### WHAT TO DO
The listing below should be printed exactly, every line of it. Skip the pictures.

### DATA BLOCK
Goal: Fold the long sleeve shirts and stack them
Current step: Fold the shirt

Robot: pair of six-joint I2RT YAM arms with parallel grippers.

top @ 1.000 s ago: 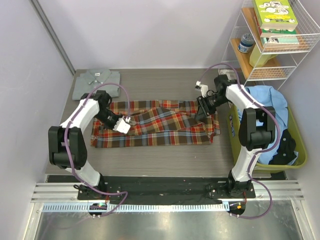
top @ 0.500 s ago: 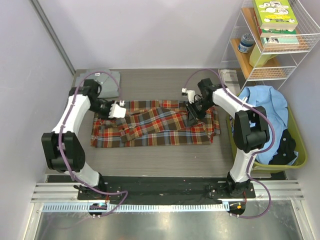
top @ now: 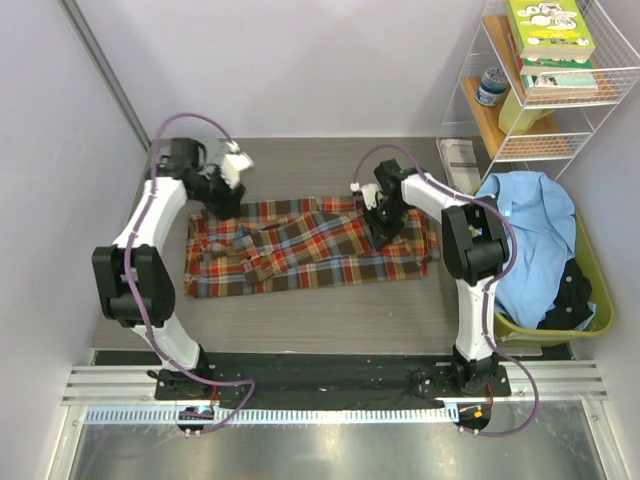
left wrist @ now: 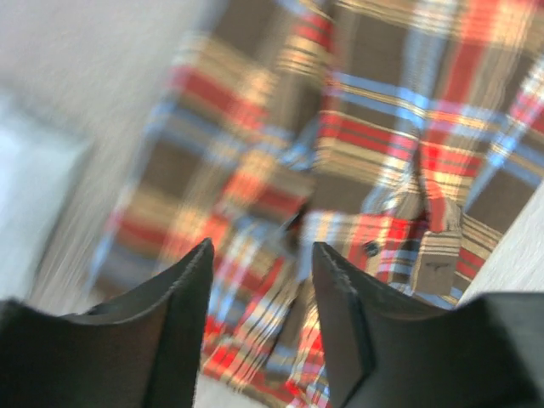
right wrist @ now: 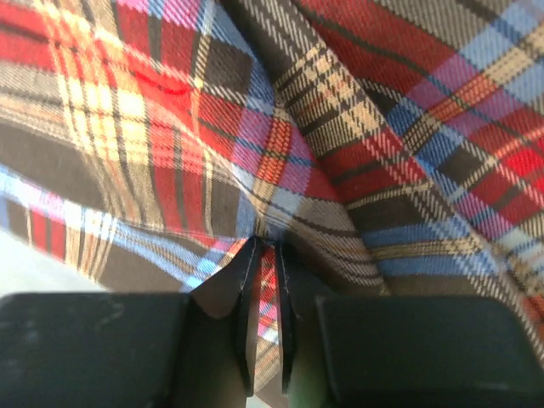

### SOLUTION
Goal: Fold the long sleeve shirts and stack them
Current step: Fold the shirt

Robot: pair of six-joint I2RT YAM arms with parallel grippers.

top @ 1.000 s ago: 
top @ 0.500 s ago: 
top @ now: 
left wrist @ now: 
right wrist @ now: 

This answer is complete.